Published 12 November 2017

Looks Like It Worked (Month +17.2)

It's been a while since my last report. Oh, how life keeps us busy when we actually start to get our life back!

So let me just start by saying that I saw my MS neurologist last week for the first time in a full year. He performed a full EDSS evaluation on me. Then he went to jot the results down in his notes. Then he looked puzzled for a moment before he came back to re-measure my left leg (hip, knee, and ankle strength). "Wow," he said. "You're stronger." 

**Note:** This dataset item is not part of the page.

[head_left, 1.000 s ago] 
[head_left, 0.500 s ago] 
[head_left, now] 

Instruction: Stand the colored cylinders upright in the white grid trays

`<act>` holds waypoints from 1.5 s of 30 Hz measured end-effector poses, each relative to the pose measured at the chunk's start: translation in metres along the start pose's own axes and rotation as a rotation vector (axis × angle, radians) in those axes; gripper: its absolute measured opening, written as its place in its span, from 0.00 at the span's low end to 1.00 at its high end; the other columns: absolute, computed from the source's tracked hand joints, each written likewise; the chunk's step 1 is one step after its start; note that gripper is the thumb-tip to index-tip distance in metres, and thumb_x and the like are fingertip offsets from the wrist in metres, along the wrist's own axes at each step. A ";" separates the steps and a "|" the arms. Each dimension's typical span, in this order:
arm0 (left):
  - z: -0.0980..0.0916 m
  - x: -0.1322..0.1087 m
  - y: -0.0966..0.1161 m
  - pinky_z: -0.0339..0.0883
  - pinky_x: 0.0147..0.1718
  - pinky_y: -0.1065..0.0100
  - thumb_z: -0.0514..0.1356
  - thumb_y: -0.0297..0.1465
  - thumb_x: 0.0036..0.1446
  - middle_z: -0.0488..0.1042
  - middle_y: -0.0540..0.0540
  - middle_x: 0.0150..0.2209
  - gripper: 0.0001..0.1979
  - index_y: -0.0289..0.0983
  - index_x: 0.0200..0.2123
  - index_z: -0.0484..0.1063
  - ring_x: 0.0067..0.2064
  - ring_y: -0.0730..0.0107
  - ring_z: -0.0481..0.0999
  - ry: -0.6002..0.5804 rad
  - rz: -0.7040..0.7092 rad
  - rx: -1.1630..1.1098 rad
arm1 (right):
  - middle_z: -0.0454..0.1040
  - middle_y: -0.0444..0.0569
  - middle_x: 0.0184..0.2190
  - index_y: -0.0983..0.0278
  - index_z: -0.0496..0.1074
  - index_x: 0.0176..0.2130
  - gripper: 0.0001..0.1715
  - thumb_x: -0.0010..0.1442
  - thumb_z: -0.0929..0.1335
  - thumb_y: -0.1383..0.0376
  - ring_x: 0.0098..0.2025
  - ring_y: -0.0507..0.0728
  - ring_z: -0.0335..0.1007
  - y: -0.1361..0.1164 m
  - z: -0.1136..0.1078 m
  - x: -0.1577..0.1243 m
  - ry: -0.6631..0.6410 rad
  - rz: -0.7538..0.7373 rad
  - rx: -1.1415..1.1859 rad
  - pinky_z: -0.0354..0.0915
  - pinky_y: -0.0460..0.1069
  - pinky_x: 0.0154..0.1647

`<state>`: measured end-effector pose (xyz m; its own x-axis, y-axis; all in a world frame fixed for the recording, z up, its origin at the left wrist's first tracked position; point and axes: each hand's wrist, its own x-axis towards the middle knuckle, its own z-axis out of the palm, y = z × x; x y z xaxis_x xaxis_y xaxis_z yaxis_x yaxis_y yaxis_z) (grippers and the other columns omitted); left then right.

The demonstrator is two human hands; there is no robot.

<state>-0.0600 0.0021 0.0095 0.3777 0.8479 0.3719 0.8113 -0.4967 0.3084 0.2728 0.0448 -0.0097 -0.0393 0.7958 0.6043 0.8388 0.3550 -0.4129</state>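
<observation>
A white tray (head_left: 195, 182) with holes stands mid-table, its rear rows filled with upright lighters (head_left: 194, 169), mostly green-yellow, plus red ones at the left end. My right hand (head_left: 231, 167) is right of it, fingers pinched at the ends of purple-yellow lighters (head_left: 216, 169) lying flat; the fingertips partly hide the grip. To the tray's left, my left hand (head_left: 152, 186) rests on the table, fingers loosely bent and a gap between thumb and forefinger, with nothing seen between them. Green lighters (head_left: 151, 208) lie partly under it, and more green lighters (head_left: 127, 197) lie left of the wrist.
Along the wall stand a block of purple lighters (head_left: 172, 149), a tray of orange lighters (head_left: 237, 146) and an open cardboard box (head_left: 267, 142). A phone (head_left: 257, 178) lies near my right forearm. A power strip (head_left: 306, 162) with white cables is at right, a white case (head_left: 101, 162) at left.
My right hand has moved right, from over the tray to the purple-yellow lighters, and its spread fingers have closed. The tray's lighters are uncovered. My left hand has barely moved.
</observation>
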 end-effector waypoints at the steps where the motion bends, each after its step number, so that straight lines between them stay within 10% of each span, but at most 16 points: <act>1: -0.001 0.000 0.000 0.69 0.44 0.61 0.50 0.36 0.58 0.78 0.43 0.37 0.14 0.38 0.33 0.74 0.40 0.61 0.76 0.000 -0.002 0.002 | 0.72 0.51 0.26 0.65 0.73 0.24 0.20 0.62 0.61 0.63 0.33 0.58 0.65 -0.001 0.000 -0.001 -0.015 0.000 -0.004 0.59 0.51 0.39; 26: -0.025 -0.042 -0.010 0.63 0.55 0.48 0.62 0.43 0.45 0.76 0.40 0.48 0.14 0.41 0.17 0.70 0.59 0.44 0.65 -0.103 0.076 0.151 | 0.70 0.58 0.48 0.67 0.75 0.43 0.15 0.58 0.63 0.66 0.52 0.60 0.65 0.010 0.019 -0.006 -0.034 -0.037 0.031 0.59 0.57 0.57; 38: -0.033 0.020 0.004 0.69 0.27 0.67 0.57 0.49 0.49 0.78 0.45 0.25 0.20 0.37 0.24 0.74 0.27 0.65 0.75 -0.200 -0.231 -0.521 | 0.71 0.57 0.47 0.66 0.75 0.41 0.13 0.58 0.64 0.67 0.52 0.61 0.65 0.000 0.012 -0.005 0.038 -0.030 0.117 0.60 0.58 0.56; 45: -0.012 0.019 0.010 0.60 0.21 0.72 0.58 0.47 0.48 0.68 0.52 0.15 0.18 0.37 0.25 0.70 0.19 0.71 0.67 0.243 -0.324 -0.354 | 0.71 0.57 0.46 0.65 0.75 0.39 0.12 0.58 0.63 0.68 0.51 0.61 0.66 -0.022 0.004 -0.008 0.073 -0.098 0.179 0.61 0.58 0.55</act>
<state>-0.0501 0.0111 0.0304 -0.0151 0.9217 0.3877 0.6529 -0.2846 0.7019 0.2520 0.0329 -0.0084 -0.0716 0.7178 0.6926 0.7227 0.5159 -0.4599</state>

Well, that almost brought a tear to my eye, even though I knew I was stronger. It's just that the last time he made a comment about my left leg was right before I decided that I needed to do something drastic. He said, "well, your left leg is definitely getting weaker." That's what brought me here to HSCT.

As if that wasn't enough of a gold star, he continued. He read off the medication list that the nurse had jotted down. "That's all? No MS medications?" I said no. "That's all," he repeated. "What about Rituxan? Are you still on that?" I told him my last tiny dose was six months ago. "And for pain?" he asked. "These numbers are correct?"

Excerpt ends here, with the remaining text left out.